The reader may be familiar with a current advertisement from Apple with regards to their latest watch, known as 'Better You'.  The premise is that by using the functions of the watch, the owner can incrementally adjust their lifestyle to a more healthy one.  The notion is actually a parallel with associations many people have with martial arts, particularly modern Budo (which most people probably term 'Traditional Martial Arts').

I will link the add here if you have not seen it, however, this is not a monetised blog so I receive no benefit from you watching it (and Apple has not paid me although I would happily accept their cash).



The add, of course, tries to have the person watching buy into the idea that if they purchase the watch they too can make their life better.  The same is often understood to be true in modern Budo whereby the practitioner gradually 'polishes their spirit' through participation.  There is a consequent link that results, that is the advancement in grade in such arts is also inherently an assurance of an advancement in 'spirit', perhaps more understandably described as personality, and therefore those of a high grade must be closing in on satori.

Unfortunately, in both cases, these notions are alluring but untrue.

So as to not offend anyone in particular, or probably more correctly everyone equally, I will invent 'StickDo' for the sake of the conversation - an art whereby people learn to fight with sticks.

Both StickDo and the Apple watch will do some things innately - essentially, they are tools.  The Apple watch will tell you the time, relay a message, give you a reminder.  That is the function of the tool.  StickDo, assuming you turn up and that it has a reasonable syllabus, will teach you to fight with a stick.  That is the end of the things these tools will do for you innately.

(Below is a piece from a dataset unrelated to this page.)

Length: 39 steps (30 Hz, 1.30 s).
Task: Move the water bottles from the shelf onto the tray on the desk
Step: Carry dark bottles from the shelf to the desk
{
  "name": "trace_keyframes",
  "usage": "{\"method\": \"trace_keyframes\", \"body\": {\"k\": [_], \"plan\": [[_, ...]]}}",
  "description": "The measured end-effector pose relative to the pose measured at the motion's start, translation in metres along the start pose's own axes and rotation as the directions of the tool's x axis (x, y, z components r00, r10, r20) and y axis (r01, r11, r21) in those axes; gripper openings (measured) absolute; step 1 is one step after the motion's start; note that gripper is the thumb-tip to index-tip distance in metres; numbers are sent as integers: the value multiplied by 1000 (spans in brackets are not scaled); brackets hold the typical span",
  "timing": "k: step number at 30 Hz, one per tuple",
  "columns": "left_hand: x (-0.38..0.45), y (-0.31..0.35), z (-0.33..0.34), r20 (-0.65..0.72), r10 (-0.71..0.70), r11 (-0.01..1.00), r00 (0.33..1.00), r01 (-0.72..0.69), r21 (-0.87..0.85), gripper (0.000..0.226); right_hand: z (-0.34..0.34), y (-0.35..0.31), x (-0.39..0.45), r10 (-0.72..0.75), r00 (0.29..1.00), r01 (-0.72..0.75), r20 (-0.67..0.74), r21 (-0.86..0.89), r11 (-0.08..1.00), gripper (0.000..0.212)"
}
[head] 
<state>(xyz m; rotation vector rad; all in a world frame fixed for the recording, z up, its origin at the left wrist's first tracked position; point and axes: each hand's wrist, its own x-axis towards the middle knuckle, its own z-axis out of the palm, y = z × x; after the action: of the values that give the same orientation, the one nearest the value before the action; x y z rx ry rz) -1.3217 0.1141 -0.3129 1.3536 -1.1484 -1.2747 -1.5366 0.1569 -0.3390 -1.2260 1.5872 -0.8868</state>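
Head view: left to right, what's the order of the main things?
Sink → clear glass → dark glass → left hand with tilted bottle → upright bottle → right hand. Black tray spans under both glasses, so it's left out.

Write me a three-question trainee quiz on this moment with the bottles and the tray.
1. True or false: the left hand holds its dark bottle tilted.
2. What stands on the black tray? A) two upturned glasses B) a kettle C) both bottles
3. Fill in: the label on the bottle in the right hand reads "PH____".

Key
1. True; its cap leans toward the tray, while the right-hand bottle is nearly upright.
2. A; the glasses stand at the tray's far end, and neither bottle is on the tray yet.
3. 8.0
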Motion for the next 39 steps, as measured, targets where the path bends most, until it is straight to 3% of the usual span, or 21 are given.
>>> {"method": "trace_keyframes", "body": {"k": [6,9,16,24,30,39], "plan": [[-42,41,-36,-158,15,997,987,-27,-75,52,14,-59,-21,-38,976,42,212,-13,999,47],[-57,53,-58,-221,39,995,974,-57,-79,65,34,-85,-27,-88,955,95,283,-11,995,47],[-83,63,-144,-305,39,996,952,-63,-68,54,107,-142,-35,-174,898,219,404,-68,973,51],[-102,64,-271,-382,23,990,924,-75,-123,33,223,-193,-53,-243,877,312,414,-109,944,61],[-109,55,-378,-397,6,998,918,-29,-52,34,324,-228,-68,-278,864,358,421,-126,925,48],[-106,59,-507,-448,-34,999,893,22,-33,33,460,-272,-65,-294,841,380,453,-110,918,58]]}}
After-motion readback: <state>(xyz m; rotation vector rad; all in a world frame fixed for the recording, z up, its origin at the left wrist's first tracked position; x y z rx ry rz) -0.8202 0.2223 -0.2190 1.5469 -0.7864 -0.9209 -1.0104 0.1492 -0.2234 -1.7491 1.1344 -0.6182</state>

I have no doubt that you can replicate the lifestyle advancements implied in the Apple watch video, however, it will take an active effort on your part.  I would suggest the same is true in StickDo - to improve your personality via StickDo will require a conscious decision to do so and an ongoing active effort.

The Riddle of Steel

Recall if you will the original Conan the Barbarian movie from 1982, in my opinion, one of the great martial arts movies and a grossly underrated film.


As a boy, Conan learns of the 'riddle of steel' from his father, however, it is not until Thulsa Doom explains the riddle to him (before sending him to be crucified) that we learn the riddles real meaning:

"Steel isn't strong, flesh is stronger... what is steel compared to the hand that wields it?..."

The sword, for all its mystery, is simply a tool.  The individual chooses their goals and how the tool will help them achieve them.  A tool can be used to fix something, to create something, to destroy something and it can lay idle if you choose.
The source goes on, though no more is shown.